All five are the same combinatorial shape with different counting questions. Recognising which one the spec is asking is half the battle.

How parikshan turns this into a learning loop

The dynamic private tests vary candidate sets and targets so that the break versus continue distinction shows up: a continue-only solution passes the small public tests and times out on the stress private. The graduated hints (hint 3 explicitly names the break prune at a 15-point integrity cost) are tuned to nudge without giving away the trick. The dispute flow exists for the edge case where you believe the judge mis-orders a tied combination, though in practice the spec's lex order is well-defined and the judge is correct. Run the problem in practice mode, take hints only when stuck for genuinely five minutes, then redo in exam mode at full speed.

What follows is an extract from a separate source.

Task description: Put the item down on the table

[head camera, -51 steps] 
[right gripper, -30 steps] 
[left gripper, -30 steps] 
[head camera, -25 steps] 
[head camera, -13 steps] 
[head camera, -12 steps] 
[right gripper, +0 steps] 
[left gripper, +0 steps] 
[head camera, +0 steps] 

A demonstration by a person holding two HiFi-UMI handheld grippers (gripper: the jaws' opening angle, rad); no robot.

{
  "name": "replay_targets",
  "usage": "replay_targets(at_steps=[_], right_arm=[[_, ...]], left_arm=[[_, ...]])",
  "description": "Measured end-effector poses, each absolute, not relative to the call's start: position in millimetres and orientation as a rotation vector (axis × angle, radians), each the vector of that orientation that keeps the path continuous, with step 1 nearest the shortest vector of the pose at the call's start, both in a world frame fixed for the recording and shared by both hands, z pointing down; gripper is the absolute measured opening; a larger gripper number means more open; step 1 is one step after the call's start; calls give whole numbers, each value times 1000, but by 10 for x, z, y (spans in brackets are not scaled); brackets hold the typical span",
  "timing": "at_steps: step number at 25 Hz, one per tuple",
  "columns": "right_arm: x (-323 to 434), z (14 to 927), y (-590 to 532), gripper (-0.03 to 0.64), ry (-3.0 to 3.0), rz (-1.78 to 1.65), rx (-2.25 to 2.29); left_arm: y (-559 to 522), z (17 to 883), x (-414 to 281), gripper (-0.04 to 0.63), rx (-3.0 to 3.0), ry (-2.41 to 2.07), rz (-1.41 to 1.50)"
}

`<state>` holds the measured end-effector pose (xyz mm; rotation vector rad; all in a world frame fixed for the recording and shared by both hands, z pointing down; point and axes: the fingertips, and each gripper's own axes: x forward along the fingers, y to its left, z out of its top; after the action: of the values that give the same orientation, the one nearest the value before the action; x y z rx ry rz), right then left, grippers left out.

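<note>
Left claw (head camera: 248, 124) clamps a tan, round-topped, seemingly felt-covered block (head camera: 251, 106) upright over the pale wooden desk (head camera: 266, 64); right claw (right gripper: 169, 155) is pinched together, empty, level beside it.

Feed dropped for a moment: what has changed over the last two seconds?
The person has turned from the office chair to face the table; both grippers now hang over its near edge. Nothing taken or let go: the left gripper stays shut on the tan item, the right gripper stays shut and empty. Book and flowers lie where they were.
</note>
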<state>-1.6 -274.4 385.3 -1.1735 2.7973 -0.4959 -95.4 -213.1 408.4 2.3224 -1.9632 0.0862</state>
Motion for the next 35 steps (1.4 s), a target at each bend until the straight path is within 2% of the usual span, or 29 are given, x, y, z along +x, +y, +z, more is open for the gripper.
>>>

In the AI-integrated workspace

Agents are exceptionally good at combination-sum because it is a textbook problem. They are exceptionally bad at three things on it:

Choosing break versus continue. Generated code defaults to continue because it is the "safer" looking option. On the stress test that decision is a TLE.
Recursing with i versus i + 1. This is a 50/50 coin flip in generated code if you do not specify in the prompt. The spec is "reuse allowed", and the right call is i. Read the recursion and verify.
Sorting the input. Without it, the prune is wrong and the order is wrong. Generated code sometimes sorts the output afterwards "to satisfy lex order", that is a smell. The right place to sort is once, up front.

The senior-engineer move is to name the pattern ("combination-sum with reuse, sort and break") and then read three lines of the agent's code: the sort, the loop's break, and the recursion's i. If those three are right, the rest is mechanical.